Question re: tiling (or using “thin” pavers) over concrete.
We have a painted 9×15 concrete slab in the back yard, as well as a small (3×7 w/steps) entryway that we’d like to cover over … w/stone tile, pavers, or anything else you might suggest.
The slab in the back is in decent shape – slight cracks, but overall holding up well … there’s 2×6 pressure treated wood bounding two sides of it. However, the paint job is peeling badly, and the slab is rather dirty. Not only that, but both surfaces (front and back) aren’t quite what you’d call level 😉
I’m mostly curious about what kind of prep work one needs to do on old concrete surfaces, prior to laying down mortar and tile/pavers.
I imagine at least cleaning w/a chemical compound, followed by leveling off w/some manner of self-leveling compound, at least?
Here’s one problem w/the cleaning, though – the slab is surrounded by new grass – after all the work we had to do to foster the grass, I’d *hate* to kill/harm it w/chemicals!
Any suggestions are much appreciated!
Replies
I can't believe the pros haven't responded to this, and I'm just a DIYer, so here goes.
I am guessing that a pressure washer will do a nice job cleaning off the concrete, as well as any loose paint. What ever doesn't come off is probably going to stay on.

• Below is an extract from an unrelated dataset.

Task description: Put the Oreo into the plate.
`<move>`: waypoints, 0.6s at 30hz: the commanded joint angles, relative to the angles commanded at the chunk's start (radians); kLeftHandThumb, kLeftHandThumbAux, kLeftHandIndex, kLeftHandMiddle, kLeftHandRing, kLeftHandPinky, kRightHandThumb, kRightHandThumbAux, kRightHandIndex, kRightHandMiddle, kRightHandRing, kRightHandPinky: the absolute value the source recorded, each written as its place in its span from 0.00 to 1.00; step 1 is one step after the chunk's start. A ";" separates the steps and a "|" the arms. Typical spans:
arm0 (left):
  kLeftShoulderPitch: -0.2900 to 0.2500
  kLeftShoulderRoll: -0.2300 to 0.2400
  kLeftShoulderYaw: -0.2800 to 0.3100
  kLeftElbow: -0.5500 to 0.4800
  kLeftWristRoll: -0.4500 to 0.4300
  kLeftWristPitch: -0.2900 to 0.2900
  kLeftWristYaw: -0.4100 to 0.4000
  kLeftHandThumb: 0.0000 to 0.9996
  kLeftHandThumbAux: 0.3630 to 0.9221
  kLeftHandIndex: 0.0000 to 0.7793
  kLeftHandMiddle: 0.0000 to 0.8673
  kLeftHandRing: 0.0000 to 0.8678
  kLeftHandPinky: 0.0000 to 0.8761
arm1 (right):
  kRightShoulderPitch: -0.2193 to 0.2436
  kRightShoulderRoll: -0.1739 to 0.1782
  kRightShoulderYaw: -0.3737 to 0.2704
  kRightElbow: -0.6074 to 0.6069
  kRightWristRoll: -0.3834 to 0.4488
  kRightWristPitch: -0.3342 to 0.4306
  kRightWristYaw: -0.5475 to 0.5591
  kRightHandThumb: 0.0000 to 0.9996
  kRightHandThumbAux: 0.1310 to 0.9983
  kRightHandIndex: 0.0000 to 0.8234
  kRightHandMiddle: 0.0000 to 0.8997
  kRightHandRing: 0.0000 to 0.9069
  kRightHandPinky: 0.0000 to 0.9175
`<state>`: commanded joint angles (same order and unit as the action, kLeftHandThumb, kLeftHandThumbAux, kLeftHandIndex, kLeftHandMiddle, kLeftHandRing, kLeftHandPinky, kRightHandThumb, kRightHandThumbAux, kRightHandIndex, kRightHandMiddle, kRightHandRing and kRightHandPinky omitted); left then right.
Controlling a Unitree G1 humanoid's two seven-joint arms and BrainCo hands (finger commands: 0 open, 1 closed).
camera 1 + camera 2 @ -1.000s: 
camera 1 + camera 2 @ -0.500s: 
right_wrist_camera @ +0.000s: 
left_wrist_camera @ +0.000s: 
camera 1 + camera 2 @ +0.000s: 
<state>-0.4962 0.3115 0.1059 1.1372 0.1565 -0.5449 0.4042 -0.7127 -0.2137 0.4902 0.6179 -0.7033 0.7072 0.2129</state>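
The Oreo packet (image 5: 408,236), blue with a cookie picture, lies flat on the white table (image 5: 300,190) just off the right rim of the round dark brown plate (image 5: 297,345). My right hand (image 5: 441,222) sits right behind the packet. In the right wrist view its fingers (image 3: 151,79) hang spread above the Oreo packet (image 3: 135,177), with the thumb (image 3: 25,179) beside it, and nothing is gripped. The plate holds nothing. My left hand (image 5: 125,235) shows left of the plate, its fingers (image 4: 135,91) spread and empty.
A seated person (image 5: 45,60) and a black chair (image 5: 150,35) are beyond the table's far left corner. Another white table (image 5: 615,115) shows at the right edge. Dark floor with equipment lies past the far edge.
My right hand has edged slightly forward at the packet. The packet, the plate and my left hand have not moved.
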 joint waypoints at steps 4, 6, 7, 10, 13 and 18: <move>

There are different types of levelling compounds, and the packaging says which product to use for which application. If the store doesn't have all the types, try the mfr's website which would list all their product.
Depending on your climate (how much cold weather you get) you might want to install an isolation membrane over the slab, (under the tile), to try and mitigate tile cracking from freezing & thawing. I've only read about these, don't know how exactly to install. They sound pretty nifty. Again, the mfr should have installation instructions.
Tiles are also rated based on their hardness. I think the scale goes from 1 to 5. The higher the number, the tougher (read: less porous) the tile. For outdoor applications, you want a tile with a 5 rating. Be sure and use exterior graded thinset & grout.
And finally, from what I've read, most colder climate professionals recommend AGAINST installing tile outdoors for all of the above requirements. Tiles will pop off and/or crack regularly, grout will do the same (water penetrations, freezing & expanding, etc).
That's all the stuff I can think of. Good luck.
Theresa
A good, not-too-toxic way to get good adhesion on old concrete is to bush hammer the old surface to expose fresh concrete, after you've pressure washed it. A bush hammer is a bit for a breaker(jack hammer), looks like a meat tenderizer. No chemicals neccessary, just some noisy elbow grease and a bit of dust.
Depending on how not quite level 'not quite level' is, you can skim coat it with thinset mortar and even it out a bit (this will get you 3/4 of and inch or so) More than that and you may need to pour another inch or inch and a half of concrete and shoot some mesh or heavy stucco wire to the old surface.
Exterior tiles must be vitrious, ie do not absorb water. This is what causes cracking, when the absorbed water freezes and expands. You should be able to get some kind of paver that will stand up, although it may not be ceramic ie concrete or stone. Porcelain tile will stand up but is expensive. Perhaps a tile border with less expensive paver.
Of you are in a really cold zone, like Manitoba or Minnesota, and are paranoid about tile cracking, stick to stone or consider options like pouring a coat of colored concrete or staining concrete. You can get some great effects with stampcrete, when you impress a pattern into wet 'crete.
Consider removing the pressure treated and tiling the sides.